◆ Task to carry out: After locating the line with "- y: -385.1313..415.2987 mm" in the data that follows, return it and every later line exactly, up to and including the line with "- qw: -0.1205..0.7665".

◆ Provided information:
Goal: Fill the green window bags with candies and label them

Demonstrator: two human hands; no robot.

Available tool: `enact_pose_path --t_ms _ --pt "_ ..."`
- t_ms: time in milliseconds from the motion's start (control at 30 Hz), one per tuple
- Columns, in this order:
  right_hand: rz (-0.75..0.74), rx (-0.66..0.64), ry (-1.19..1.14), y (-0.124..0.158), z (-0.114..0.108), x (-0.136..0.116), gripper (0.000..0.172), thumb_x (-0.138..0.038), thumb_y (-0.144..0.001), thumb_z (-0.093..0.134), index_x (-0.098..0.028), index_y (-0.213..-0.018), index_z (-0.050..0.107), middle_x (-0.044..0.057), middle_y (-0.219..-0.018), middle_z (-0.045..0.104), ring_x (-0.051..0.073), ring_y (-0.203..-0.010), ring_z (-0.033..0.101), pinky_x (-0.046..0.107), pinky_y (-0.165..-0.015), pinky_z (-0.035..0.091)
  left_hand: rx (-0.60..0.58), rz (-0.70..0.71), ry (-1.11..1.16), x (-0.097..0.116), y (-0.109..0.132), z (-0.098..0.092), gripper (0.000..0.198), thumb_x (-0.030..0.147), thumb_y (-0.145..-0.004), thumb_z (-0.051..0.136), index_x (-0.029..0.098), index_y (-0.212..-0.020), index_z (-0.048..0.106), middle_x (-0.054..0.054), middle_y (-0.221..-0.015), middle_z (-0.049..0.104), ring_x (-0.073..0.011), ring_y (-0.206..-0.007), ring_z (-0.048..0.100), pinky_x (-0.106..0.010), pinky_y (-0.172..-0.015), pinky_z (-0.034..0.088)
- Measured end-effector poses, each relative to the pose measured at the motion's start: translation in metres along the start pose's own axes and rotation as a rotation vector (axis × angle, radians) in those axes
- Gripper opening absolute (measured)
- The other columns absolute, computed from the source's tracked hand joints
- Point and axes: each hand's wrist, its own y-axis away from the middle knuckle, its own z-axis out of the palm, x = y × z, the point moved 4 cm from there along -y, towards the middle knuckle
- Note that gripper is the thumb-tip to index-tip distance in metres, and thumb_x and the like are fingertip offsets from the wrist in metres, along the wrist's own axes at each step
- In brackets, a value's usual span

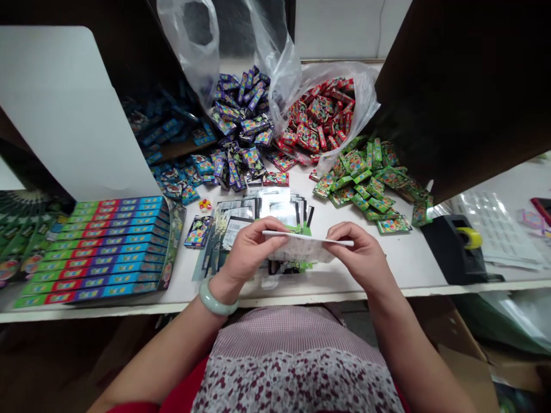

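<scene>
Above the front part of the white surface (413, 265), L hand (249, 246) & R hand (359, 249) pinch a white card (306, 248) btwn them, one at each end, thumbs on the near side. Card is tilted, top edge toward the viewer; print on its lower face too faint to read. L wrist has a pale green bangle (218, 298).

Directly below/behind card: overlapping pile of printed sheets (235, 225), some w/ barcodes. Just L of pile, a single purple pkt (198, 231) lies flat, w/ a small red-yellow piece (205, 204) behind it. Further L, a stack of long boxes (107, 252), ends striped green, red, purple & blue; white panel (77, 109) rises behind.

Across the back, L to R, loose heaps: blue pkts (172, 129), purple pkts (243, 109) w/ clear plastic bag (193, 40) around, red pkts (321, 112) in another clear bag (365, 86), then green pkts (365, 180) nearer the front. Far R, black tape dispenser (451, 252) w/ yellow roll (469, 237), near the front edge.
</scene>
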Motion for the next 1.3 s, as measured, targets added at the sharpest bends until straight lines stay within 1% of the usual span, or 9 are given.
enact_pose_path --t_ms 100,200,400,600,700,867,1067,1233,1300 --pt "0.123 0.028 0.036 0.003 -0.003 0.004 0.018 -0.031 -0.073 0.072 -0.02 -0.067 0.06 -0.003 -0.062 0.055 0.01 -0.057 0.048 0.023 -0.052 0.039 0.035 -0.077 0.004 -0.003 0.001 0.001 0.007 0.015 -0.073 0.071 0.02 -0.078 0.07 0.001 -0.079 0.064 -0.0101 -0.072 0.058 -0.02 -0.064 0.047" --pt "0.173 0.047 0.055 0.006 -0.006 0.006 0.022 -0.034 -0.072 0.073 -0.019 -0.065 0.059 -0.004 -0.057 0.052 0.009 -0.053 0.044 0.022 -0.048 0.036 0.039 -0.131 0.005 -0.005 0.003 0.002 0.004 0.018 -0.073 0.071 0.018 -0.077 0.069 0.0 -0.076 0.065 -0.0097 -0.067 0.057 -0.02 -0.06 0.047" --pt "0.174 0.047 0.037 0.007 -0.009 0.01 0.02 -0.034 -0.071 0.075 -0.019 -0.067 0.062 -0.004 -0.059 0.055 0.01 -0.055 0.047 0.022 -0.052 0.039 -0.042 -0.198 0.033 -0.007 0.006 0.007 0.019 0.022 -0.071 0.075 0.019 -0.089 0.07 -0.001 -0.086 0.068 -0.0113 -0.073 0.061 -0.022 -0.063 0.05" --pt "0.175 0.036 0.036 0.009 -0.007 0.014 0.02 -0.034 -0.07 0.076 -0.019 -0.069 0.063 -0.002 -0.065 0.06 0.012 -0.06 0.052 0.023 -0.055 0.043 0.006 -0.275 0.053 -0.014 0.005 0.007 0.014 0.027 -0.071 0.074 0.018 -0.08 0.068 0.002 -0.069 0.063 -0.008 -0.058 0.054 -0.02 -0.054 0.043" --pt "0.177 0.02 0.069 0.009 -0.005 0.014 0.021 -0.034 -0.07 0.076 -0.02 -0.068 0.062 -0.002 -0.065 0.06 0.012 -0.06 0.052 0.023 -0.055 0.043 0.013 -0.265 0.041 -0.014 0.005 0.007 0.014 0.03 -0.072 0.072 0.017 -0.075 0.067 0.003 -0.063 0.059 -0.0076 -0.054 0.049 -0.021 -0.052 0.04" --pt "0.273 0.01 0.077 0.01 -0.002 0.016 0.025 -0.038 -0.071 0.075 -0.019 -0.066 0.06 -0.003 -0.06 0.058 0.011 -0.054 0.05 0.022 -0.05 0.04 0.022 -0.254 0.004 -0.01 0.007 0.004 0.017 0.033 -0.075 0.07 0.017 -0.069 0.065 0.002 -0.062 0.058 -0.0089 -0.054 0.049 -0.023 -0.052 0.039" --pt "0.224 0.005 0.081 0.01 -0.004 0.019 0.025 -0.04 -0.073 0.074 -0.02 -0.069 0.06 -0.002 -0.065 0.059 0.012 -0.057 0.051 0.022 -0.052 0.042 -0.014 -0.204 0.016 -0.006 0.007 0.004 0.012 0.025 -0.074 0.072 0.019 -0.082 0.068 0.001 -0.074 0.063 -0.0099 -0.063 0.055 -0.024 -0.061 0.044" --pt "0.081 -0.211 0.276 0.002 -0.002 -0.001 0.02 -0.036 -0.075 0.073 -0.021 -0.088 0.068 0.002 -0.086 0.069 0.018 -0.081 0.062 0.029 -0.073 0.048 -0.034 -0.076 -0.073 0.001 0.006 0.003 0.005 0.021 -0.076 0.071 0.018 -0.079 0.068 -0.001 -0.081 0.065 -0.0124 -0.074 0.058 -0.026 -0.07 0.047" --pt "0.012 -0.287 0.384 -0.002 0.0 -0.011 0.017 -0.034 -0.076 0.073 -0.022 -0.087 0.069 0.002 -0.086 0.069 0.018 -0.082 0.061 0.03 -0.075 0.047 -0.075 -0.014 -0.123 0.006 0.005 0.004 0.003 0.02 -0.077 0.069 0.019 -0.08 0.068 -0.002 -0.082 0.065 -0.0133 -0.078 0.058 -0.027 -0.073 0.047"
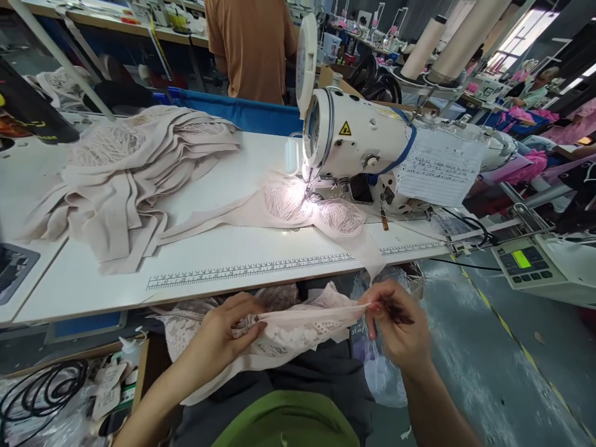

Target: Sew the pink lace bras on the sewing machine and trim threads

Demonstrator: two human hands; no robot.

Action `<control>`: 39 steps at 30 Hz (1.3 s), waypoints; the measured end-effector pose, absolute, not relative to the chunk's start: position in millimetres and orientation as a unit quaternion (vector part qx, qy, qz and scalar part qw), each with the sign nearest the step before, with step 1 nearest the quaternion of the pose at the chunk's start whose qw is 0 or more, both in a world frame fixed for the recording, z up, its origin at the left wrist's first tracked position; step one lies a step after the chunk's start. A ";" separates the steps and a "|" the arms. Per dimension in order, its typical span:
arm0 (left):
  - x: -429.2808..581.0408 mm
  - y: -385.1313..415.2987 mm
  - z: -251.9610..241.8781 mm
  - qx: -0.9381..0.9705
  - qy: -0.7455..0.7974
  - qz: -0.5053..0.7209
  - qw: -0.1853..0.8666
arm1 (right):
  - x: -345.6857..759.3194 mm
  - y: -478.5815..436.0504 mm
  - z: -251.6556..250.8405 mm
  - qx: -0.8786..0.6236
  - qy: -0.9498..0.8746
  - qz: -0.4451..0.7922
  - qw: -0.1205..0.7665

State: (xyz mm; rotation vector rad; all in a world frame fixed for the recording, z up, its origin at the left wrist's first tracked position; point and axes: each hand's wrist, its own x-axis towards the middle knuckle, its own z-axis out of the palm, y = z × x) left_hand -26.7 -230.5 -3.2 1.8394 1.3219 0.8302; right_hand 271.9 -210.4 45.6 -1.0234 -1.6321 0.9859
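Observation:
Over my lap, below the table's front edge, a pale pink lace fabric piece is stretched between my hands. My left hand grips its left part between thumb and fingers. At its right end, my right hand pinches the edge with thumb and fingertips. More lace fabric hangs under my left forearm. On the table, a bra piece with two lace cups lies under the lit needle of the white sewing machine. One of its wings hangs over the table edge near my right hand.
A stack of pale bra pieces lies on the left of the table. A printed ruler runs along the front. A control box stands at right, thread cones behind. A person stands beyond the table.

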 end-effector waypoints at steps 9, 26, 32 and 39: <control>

◆ Written solution:
  - y: -385.1313..415.2987 mm
  - z: -251.9610..241.8781 mm
  - qx: -0.9381..0.9705
  - qy: -0.7455..0.7974
  - qz: -0.5053..0.7209
  - qw: -0.1853..0.8666
arm1 (right):
  - x: -345.6857..759.3194 mm
  - y: -478.5815..436.0504 mm
  - z: -251.6556..250.8405 mm
  - qx: -0.8786..0.6236
  - qy: -0.9498..0.8746
  - qz: -0.4451..0.7922
  - qw: -0.1205..0.7665

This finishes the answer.